- **Work order**
Every line in the entries where "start" is found should be copied.

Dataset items

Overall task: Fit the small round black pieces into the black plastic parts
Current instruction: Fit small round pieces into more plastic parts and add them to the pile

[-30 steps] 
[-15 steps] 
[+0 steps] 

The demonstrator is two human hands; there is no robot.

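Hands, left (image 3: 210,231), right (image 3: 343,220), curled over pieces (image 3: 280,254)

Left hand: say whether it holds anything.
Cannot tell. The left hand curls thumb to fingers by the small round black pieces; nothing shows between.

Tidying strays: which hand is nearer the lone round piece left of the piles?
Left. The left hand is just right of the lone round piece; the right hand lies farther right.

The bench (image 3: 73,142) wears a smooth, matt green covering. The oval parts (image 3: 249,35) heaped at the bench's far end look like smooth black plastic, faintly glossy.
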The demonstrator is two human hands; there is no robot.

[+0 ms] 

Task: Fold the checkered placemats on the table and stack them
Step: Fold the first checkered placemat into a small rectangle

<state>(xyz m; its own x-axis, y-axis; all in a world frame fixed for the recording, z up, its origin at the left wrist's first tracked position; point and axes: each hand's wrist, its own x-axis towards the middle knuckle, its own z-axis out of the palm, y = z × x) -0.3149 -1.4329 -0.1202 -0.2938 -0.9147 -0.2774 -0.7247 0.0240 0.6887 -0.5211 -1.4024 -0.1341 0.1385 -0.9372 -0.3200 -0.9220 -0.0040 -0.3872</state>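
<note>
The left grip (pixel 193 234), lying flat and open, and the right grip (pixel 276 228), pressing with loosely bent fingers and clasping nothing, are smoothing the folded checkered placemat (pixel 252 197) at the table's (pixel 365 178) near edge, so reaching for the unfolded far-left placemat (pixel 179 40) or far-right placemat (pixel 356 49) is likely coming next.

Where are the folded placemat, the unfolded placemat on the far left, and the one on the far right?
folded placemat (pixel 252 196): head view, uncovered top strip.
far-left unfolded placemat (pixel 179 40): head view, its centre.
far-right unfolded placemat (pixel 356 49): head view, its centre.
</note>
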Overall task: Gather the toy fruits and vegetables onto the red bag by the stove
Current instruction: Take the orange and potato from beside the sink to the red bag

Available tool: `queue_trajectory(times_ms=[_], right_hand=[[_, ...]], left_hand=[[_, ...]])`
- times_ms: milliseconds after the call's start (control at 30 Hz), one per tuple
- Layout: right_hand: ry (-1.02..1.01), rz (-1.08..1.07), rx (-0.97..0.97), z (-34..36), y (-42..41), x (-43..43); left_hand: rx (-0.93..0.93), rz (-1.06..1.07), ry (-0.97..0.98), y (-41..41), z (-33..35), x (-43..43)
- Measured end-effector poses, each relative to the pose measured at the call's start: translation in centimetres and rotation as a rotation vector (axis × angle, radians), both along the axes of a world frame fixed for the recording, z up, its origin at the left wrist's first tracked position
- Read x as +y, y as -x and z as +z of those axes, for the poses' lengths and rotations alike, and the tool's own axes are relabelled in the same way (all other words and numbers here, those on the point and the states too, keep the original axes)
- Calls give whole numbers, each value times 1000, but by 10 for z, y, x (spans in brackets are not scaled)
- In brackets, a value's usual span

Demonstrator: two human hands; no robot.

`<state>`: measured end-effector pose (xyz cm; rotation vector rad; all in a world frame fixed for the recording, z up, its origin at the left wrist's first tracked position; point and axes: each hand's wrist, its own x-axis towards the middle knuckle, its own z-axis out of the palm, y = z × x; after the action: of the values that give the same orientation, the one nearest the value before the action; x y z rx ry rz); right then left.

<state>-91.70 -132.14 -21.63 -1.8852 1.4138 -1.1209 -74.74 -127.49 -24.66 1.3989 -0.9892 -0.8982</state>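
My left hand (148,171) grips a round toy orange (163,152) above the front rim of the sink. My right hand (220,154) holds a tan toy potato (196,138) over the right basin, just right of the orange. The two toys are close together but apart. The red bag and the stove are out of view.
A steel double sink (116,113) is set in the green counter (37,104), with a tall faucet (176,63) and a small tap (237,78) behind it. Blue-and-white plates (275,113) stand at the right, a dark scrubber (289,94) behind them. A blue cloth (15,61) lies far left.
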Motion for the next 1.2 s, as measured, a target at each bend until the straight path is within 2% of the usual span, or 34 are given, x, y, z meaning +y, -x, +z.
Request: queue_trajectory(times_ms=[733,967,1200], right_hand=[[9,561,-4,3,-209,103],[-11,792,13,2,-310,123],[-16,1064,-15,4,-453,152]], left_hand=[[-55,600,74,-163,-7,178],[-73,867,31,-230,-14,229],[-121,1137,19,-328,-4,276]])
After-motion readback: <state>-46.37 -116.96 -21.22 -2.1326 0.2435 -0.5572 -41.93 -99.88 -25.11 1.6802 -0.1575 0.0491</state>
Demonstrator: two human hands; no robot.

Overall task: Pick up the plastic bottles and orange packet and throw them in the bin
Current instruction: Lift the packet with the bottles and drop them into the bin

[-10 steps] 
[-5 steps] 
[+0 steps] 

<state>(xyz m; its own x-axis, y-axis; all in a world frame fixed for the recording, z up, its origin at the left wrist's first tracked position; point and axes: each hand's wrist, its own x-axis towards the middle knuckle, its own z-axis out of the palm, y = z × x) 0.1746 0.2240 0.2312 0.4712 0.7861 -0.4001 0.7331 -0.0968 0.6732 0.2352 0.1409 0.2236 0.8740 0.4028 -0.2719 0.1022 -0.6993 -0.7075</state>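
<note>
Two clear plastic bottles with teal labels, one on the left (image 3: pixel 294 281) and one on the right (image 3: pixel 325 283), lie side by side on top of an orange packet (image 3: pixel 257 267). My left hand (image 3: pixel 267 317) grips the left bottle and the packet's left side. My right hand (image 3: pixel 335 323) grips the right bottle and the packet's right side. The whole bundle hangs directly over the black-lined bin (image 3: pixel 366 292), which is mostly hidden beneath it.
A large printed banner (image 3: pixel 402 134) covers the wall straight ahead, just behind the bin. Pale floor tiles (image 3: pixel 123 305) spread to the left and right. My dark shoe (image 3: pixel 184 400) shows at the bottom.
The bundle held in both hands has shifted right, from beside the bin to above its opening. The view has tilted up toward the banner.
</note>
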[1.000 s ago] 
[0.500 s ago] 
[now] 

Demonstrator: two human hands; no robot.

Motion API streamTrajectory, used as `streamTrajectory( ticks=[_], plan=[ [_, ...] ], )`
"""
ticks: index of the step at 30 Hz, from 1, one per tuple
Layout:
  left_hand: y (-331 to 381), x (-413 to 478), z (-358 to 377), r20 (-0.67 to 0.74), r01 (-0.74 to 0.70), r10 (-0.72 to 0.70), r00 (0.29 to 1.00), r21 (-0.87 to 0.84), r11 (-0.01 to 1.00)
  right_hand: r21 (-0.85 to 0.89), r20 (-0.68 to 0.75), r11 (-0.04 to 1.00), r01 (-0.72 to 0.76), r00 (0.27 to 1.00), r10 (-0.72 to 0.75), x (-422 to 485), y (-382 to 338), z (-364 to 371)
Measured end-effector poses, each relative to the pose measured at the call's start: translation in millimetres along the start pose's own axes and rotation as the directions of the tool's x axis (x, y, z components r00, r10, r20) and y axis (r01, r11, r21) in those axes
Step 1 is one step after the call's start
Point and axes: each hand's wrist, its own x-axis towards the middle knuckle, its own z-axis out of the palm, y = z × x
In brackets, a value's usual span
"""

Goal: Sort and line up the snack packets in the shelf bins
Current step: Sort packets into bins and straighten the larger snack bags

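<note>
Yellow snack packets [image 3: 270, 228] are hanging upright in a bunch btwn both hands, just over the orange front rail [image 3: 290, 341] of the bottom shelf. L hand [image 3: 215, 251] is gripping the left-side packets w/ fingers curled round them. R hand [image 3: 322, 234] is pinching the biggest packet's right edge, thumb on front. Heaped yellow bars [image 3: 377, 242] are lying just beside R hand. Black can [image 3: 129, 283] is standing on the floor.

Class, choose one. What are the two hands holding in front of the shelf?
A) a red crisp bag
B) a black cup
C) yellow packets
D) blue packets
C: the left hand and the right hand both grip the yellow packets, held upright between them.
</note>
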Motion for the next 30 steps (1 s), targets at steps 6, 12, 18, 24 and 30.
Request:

- **Exercise result**
- times_ms: milliseconds after the call's start (control at 30 Hz), one per tuple
- Measured end-effector poses, each relative to the pose measured at the call's start: translation in centimetres and rotation as a rotation vector (axis × angle, radians), both along the axes of a world frame fixed for the recording, z up, its origin at the left wrist's first tracked position
Measured end-effector poses, each relative to the pose measured at the call's start: translation in millimetres along the start pose's own axes and rotation as the directions of the tool's x axis (x, y, z components r00, r10, r20) and y axis (r01, r11, r21) in those axes
Step 1 is one step after the call's start

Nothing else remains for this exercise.